FDA clears Ultragenyx to test higher doses of GTX-102 in KIK-AS trial
Enrollment to begin 'as quickly as possible' at multiple sites in US
Ultragenyx Pharmaceutical has been cleared by the U.S. Food and Drug Administration to proceed to higher dosing of its investigational gene therapy GTX-102 in children and adolescents with Angelman syndrome in a Phase 1/2 clinical trial.
The amendment to the KIK-AS trial (NCT04259281) protocol in the U.S. follows similar decisions in the U.K., Canada, and Australia, and means that all locations will be testing a similar dose range.
“Agreement on the protocol amendment enables comparable dose ranges across all geographies and allows us to move forward rapidly to complete the study,” Scott Stromatt, MD, chief medical officer of neurology clinical development at Ultragenyx, said in a press release. “We have begun working urgently to activate multiple study sites in the U.S. and plan to begin enrollment as quickly as possible.”
Recruitment of children with Angelman, ages 4-17, to the higher dose groups is underway across all clinical sites in the U.K., Canada, and Australia.
KIK-AS trial results will inform treatment regimen for Phase 3 testing
“We are eager to expand the study in the U.S. to build on the encouraging data, which demonstrate important clinical activity across multiple functional domains impacted by Angelman syndrome with an acceptable safety profile,” Stromatt said.
The results will help inform the dosing and treatment regimen of GTX-102 to be used in Phase 3 testing, according to Ultragenyx, which is developing GTX-102 after acquiring GeneTx Biotherapeutics.
GTX-102, given into the spinal canal (intrathecally), is an antisense oligonucleotide that targets UBE3A-AS. Antisense oligonucleotides are short strings of genetic material (DNA or RNA) that can control how much of a protein is made in cells. UBE3A-AS normally binds to the paternal copy of UBE3A in brain cells and inactivates it.

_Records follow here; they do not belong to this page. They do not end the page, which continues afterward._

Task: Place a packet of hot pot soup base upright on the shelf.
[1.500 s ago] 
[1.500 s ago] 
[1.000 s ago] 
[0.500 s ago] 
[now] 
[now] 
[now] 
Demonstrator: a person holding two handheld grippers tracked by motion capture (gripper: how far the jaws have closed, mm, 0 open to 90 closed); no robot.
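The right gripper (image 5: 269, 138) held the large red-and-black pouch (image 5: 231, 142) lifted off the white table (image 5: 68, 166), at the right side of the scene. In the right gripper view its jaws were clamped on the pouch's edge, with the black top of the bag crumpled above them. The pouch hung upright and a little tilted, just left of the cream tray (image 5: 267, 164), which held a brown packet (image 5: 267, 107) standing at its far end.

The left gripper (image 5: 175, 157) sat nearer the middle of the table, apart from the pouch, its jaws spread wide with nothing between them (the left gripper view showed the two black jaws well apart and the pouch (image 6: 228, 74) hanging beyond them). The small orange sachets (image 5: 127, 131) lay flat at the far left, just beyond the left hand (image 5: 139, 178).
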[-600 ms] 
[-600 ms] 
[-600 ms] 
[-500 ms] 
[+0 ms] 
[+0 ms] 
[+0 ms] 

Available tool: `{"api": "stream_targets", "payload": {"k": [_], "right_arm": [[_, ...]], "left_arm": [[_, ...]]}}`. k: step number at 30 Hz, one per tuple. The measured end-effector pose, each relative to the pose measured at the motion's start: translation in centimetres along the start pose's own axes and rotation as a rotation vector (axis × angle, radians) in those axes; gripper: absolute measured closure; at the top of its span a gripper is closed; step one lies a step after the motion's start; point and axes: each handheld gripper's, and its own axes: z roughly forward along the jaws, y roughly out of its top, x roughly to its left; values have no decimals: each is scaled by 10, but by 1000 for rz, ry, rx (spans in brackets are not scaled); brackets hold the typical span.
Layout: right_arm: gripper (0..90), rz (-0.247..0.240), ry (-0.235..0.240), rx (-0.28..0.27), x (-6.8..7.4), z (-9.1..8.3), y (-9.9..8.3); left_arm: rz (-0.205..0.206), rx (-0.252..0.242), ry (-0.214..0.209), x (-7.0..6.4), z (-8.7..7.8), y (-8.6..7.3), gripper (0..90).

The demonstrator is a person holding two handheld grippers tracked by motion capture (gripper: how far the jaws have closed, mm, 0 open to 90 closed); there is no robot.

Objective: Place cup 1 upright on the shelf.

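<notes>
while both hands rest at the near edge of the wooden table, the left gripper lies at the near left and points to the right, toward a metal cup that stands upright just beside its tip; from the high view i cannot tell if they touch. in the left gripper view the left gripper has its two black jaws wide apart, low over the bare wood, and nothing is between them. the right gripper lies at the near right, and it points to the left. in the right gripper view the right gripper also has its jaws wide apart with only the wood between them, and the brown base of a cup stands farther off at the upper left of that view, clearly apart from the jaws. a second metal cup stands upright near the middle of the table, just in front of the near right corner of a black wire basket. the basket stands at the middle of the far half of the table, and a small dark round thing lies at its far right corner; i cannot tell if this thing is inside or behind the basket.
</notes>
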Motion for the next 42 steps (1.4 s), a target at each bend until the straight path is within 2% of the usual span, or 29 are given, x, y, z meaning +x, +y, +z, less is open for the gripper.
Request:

By binding UBE3A-AS, GTX-102 is believed to reactivate the paternal copy of UBE3A in the brain as a way to compensate for the lack of a working maternal copy of the gene. Lack of functional UBE3A leads to symptoms such as developmental delays, speech impairments, movement disorders, and seizures.
The open-label KIK-AS trial, which began dosing in 2021, seeks to enroll approximately 40 participants to the expansion groups.
Overall, participants are patients with Angelman syndrome caused by a complete deletion of the maternal UBE3A gene. Those in the earlier groups are now on long-term maintenance dosing where they continue to receive GTX-102 every three months. As of May 4, 13 patients had been dosed for more than a year, with the longest dosing reaching more than 18 months (one and a half years).
The study’s primary goal is to assess the safety and tolerability of GTX-102. Secondary goals include assessing the therapy’s pharmacokinetics — how a medicine moves into, through, and out of the body.
Interim data showed GTX-102 improved sleep, and communication and motor skills, and also lessened disease severity.